Lo ha stabilito la Corte di Cassazione con la Sentenza n. 9546 del 2012, depositata il 12 giugno con la quale ha rigettato il ricorso proposto da una madre separata avverso la sentenza di secondo grado con cui si disponeva l’affidamento condiviso del minore, con collocazione prevalente presso di essa, con obbligo della medesima di astenersi da qualsiasi coinvolgimento del piccolo nella propria scelta religiosa e che tutte le festività tradizionali o di significato religioso cattolico fossero trascorse dal piccolo con il padre.

Integralmente respinte le deduzioni della madre ricorrente secondo cui la sentenza di secondo grado sarebbe stata discriminatoria nei suoi confronti in ragione del suo credo religioso ed in quanto avrebbe limitato il suo diritto di professare liberamente la propria religione davanti al minore che coabitava con lei.
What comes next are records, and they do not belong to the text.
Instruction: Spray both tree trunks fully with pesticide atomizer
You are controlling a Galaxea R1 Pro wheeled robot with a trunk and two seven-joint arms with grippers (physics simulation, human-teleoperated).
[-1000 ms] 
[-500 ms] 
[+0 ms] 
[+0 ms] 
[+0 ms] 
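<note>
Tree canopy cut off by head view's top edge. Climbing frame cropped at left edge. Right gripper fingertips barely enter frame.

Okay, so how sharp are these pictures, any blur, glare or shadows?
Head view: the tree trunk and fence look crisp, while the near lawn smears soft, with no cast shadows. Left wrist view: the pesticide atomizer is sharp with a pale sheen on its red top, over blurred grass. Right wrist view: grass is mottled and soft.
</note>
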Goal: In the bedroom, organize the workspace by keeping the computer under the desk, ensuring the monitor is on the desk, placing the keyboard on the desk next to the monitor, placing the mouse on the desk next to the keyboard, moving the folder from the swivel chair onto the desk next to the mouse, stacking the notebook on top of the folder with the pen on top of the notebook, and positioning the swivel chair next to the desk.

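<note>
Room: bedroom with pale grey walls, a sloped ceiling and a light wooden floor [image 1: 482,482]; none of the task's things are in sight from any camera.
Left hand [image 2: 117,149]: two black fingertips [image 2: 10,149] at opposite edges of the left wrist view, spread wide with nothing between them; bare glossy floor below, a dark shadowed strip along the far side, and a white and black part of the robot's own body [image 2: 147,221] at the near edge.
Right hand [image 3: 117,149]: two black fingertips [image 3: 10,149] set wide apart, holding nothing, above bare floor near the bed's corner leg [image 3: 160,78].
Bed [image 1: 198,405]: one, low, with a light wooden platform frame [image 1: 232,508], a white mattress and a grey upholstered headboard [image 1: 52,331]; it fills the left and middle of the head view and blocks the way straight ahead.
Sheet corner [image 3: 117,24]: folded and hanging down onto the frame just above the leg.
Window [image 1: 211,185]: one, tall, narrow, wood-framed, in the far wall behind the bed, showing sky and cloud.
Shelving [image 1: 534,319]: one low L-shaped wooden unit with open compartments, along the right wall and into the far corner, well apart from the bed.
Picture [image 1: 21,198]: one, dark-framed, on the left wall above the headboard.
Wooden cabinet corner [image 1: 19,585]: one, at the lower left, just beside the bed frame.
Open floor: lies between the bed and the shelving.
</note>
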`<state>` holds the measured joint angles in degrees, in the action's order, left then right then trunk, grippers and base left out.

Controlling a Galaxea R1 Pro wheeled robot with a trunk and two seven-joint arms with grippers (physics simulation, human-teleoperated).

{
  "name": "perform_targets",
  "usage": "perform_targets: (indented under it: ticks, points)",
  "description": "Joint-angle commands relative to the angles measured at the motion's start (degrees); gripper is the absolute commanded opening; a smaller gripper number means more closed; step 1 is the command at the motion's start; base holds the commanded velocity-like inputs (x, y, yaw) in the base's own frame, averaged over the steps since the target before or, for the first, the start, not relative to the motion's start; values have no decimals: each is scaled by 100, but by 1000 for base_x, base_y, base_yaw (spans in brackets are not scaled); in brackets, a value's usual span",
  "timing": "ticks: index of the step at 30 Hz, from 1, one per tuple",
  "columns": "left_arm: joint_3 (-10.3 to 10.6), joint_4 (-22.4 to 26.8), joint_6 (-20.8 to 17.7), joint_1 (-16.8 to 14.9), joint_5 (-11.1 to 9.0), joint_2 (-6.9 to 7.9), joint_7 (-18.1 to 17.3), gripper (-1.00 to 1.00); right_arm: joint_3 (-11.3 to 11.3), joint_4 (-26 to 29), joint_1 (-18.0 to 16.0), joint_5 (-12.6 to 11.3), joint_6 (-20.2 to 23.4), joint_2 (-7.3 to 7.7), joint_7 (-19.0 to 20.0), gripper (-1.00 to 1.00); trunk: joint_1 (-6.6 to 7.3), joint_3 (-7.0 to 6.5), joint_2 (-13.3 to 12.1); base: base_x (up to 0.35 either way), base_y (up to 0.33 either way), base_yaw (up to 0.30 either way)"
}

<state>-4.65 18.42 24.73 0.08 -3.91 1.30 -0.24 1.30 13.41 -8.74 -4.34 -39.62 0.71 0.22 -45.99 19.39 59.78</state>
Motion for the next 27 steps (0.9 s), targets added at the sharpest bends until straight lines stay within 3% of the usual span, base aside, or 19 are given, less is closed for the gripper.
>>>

Secondo gli Ermellini, infatti, l’avversata limitazione appare, dunque, ineccepibilmente aderente al dettato normativo, avendo i giudici d’appello assunto a parametro di riferimento l’interesse preminente del minore, interesse che, all’esito dell’insindacabile valutazione discrezionale delle risultanze istruttorie, sorretta da puntuale ed adeguato riscontro argomentativo, hanno ritenuto pregiudicato non già per loro soggettivi pregiudizi religiosi o per i connotati propri del movimento dei Testimoni di Geova, ma per gli effetti, specificamente evidenziati, dannosi per l’equilibrio e la salute psichica del figlio delle parti, ancora in tenera età, indotti dai contegni materni conseguenti e correlati all’adesione a tale confessione religiosa ed inseritisi in un contesto di vita del minore già reso particolarmente delicato dalla separazione dei genitori.